Among various metaheuristic optimization techniques, particle swarm optimization (PSO) is the most widely used for the siting and sizing DGs. PSO has significantly better computation efficiency, i.e., its functional evaluation. A vital issue with PSO is the trapping of particles into local optima that could consume a large amount of time to converge to an optimal solution. Additionally, there is no guarantee that the optimal solution will be global optima. As a result, several research works highlighted the hybridization of the standard PSO with analytical approaches or other optimization techniques for achieving better results
[14]. By using a hybrid optimization technique, better optimization results can be produced by merging two optimization algorithms
[9]. Instead of searching in the whole area, the search space is limited by loss sensitivity factor (LSF), increasing the possibility of finding a good solution. After selecting the candidate buses by LSF, an optimizer finds the optimum size of DGs and CBs on the buses. Consequently, a fast convergence is achieved without compromising the siting and sizing aspects
[10][14].
2. Optimal Installation of DGs and CBs
A complete survey of numerous literary works associated with the optimal installation of DGs and CBs is elaborated in
Table 1 [15][16].
Table 1. Survey of prevailing research works with respect to optimal installation of DGs and CBs.

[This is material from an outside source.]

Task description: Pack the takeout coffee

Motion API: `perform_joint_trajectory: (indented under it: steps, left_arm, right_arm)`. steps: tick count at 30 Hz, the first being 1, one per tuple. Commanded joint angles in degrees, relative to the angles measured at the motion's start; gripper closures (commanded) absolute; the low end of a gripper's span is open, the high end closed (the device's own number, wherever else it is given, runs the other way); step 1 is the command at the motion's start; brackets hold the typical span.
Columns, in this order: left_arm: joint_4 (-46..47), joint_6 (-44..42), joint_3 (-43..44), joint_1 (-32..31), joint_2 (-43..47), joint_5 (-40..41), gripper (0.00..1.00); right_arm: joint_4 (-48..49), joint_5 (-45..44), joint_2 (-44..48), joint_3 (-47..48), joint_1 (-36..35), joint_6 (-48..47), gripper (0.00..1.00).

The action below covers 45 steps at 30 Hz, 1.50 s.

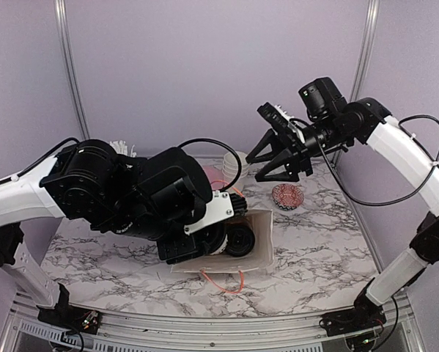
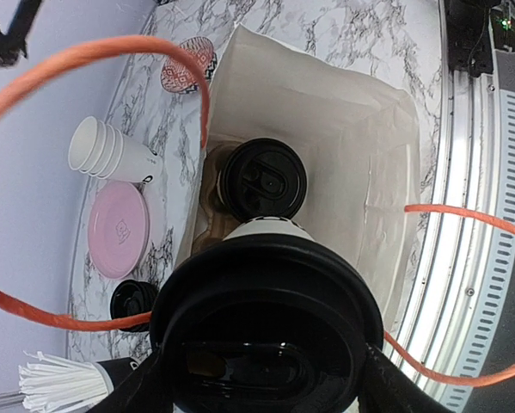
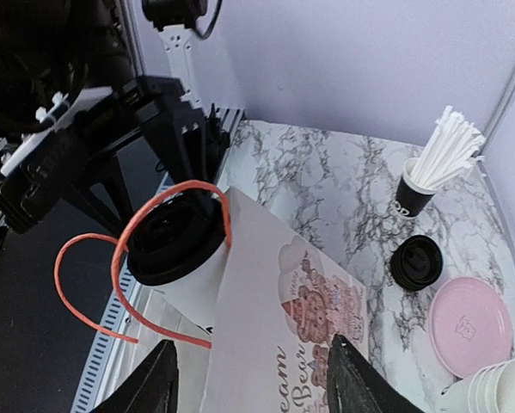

The existing works demonstrate the optimal allocation of DGs without considering the potential of the renewable resources. Further, optimal DG allocation combined with the potential assessment of renewable energy sources (RESs) could save time, effort, and planning for current and future DG unit installations
[28] for real-time systems. Herein examines the available renewable energy potentials (AREPs) at all the locations of IEEE 33- and 69-bus RDSs.
3. Conclusions
An AREP-based hybrid EGWO-PSO technique was proposed as a multi-criterion-multi-objective framework for the optimal re-allocation and re-sizing of DGs in distribution systems. It was observed that the AREP-EGWO-PSO technique could effectively re-allocate the DGs and re-size the capacity optimally. Notably, real power loss of the system was condensed significantly by up to 92.35% and 93.94% for 33 and 69 test systems, respectively, using AREP constraints. Further, the VSI of the system was greatly enhanced from its base value. Moreover, an excellent emission reduction had taken place by up to 69%, with a significant cost reduction of up to 10%. All these observed outcomes show superior performance compared with other existing optimization techniques. Notably, the AREP-based re-allocation and re-sizing of DGs offer closer performance with EGWO-PSO in all criteria (technical, economic, and environmental). Therefore, the AREP-based re-allocation and re-sizing of DGs using the EGWO-PSO algorithm can be employed to solve complex multi-objective problems for real-time systems.
The future developments accredited to dynamic load variations can be analyzed from the perspective of optimal power system operation. This research work can be extended to include reliability metrices with a reconfiguration of the distribution system. Moreover, a real-time potential assessment of an existing power system can be performed along with the reallocation of DGs based on AREP to validate the effectiveness of the proposed EGWO-PSO algorithm.